* [Task]: All records are to be reproduced verbatim, with images omitted.

Records drawn from a dataset:
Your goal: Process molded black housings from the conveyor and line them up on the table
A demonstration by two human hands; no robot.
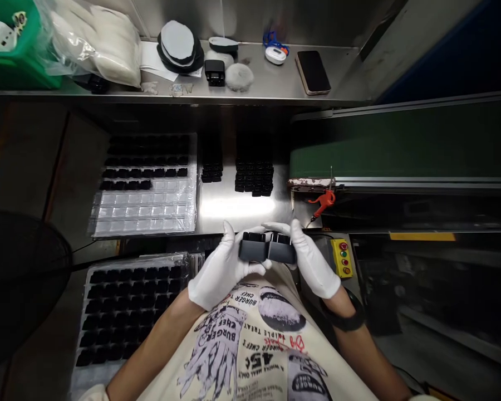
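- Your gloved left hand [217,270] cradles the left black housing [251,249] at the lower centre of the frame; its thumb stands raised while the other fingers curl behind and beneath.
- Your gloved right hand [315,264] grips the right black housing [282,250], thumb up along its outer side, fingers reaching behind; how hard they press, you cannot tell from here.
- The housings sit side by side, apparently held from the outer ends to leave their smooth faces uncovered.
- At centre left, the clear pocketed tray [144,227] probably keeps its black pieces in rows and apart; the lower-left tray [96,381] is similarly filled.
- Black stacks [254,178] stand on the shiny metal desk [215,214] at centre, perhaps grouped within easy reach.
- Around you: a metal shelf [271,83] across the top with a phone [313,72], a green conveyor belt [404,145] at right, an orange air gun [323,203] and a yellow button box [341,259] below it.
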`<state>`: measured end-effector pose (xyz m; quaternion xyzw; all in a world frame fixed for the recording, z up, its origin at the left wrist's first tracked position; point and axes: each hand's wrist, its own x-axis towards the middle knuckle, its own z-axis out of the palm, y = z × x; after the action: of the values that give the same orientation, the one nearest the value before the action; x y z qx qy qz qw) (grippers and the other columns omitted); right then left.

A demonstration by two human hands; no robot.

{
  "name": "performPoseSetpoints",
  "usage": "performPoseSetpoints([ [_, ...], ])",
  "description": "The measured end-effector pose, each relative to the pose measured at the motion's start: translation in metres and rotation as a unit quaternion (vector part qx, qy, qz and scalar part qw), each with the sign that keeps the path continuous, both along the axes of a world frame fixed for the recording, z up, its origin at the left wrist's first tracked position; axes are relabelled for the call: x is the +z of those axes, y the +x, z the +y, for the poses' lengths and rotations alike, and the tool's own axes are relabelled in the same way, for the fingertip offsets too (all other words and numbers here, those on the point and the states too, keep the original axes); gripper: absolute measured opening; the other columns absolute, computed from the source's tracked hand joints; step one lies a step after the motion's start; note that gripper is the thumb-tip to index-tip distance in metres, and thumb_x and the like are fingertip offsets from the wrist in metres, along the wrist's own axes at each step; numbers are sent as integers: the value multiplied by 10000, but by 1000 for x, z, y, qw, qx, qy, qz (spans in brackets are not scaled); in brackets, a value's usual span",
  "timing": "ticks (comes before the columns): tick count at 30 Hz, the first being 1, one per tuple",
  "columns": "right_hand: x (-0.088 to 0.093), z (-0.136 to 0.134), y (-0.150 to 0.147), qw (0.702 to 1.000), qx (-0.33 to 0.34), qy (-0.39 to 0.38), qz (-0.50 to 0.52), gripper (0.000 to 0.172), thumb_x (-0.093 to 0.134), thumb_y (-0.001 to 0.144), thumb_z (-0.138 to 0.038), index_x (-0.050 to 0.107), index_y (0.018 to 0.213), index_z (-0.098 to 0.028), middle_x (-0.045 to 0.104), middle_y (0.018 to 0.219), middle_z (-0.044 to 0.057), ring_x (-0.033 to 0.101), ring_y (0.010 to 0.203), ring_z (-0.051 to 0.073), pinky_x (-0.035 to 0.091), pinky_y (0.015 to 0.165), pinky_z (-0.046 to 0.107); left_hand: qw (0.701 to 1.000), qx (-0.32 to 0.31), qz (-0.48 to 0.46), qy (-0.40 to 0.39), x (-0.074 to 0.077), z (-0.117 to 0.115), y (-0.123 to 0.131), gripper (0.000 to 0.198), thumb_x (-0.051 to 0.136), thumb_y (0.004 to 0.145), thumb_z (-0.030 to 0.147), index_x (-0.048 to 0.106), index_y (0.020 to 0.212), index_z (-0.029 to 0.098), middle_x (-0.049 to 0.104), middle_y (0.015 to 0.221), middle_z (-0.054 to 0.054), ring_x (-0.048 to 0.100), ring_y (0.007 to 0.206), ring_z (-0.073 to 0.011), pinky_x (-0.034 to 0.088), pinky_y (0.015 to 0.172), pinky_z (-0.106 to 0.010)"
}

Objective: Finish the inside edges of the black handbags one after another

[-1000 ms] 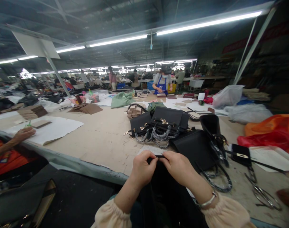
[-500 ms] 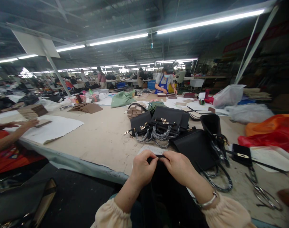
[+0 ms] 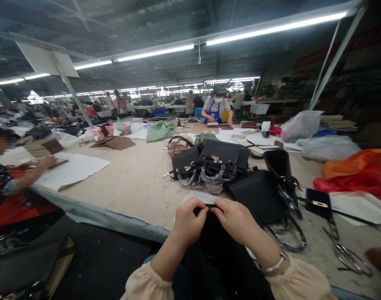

* [Reply]:
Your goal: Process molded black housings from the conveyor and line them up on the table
A demonstration by two human hands; no robot.
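- Your gloved left hand [217,270] cradles the left black housing [251,249] at the lower centre of the frame; its thumb stands raised while the other fingers curl behind and beneath.
- Your gloved right hand [315,264] grips the right black housing [282,250], thumb up along its outer side, fingers reaching behind; how hard they press, you cannot tell from here.
- The housings sit side by side, apparently held from the outer ends to leave their smooth faces uncovered.
- At centre left, the clear pocketed tray [144,227] probably keeps its black pieces in rows and apart; the lower-left tray [96,381] is similarly filled.
- Black stacks [254,178] stand on the shiny metal desk [215,214] at centre, perhaps grouped within easy reach.
- Around you: a metal shelf [271,83] across the top with a phone [313,72], a green conveyor belt [404,145] at right, an orange air gun [323,203] and a yellow button box [341,259] below it.
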`<state>`: measured end-effector pose (xyz m; quaternion xyzw; all in a world frame fixed for the recording, z up, its origin at the left wrist's first tracked position; point and axes: each hand's wrist, its own x-axis towards the middle knuckle, its own z-axis out of the palm, y = z × x; after the action: of the values that give the same orientation, the one nearest the value before the action; x y z qx qy qz qw) (grippers and the other columns omitted); right then left.

A demonstration by two human hands; no robot.

{
  "name": "performPoseSetpoints",
  "usage": "performPoseSetpoints([ [_, ...], ])",
  "description": "The measured end-effector pose, each relative to the pose measured at the motion's start: translation in metres and rotation as a unit quaternion (vector part qx, qy, qz and scalar part qw), each with the sign that keeps the path continuous, both along the axes of a world frame fixed for the recording, z up, its origin at the left wrist's first tracked position; axes are relabelled for the call: x is the +z of those axes, y the +x, z the +y, for the poses' lengths and rotations alike, and the tool's own axes are relabelled in the same way, for the fingertip offsets too (all other words and numbers here, those on the point and the states too, keep the original axes); gripper: absolute measured opening; the other columns absolute, computed from the source's tracked hand joints; step one lies a step after the motion's start; note that gripper is the thumb-tip to index-tip distance in metres, and thumb_x and the like are fingertip offsets from the wrist in metres, along the wrist's own axes at each step; numbers are sent as integers: the value multiplied by 10000, but by 1000 for x, z, y, qw, qx, qy, qz (spans in brackets are not scaled); in brackets, a value's usual span",
  "timing": "ticks (comes before the columns): tick count at 30 Hz, the first being 1, one per tuple",
  "columns": "right_hand: x (-0.088 to 0.093), z (-0.136 to 0.134), y (-0.150 to 0.147), qw (0.702 to 1.000), qx (-0.33 to 0.34), qy (-0.39 to 0.38), qz (-0.50 to 0.52), gripper (0.000 to 0.172), thumb_x (-0.093 to 0.134), thumb_y (-0.001 to 0.144), thumb_z (-0.138 to 0.038), index_x (-0.050 to 0.107), index_y (0.018 to 0.213), index_z (-0.098 to 0.028), middle_x (-0.045 to 0.104), middle_y (0.018 to 0.219), middle_z (-0.044 to 0.057), ring_x (-0.033 to 0.101), ring_y (0.010 to 0.203), ring_z (-0.051 to 0.073), pinky_x (-0.035 to 0.091), pinky_y (0.015 to 0.165), pinky_z (-0.046 to 0.107); left_hand: qw (0.701 to 1.000), qx (-0.32 to 0.31), qz (-0.48 to 0.46), qy (-0.40 to 0.39), x (-0.074 to 0.077), z (-0.117 to 0.115), y (-0.123 to 0.131), gripper (0.000 to 0.198), thumb_x (-0.051 to 0.136), thumb_y (0.004 to 0.145), thumb_z (-0.030 to 0.147), index_x (-0.048 to 0.106), index_y (0.020 to 0.212), index_z (-0.029 to 0.098), middle_x (-0.049 to 0.104), middle_y (0.015 to 0.221), middle_z (-0.054 to 0.054), ring_x (-0.048 to 0.100), ring_y (0.007 to 0.206), ring_z (-0.073 to 0.011), pinky_x (-0.034 to 0.088), pinky_y (0.015 to 0.172), pinky_z (-0.106 to 0.010)"
}

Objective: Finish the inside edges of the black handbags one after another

[-1000 ms] 
[-500 ms] 
[+0 ms] 

The submitted response is complete.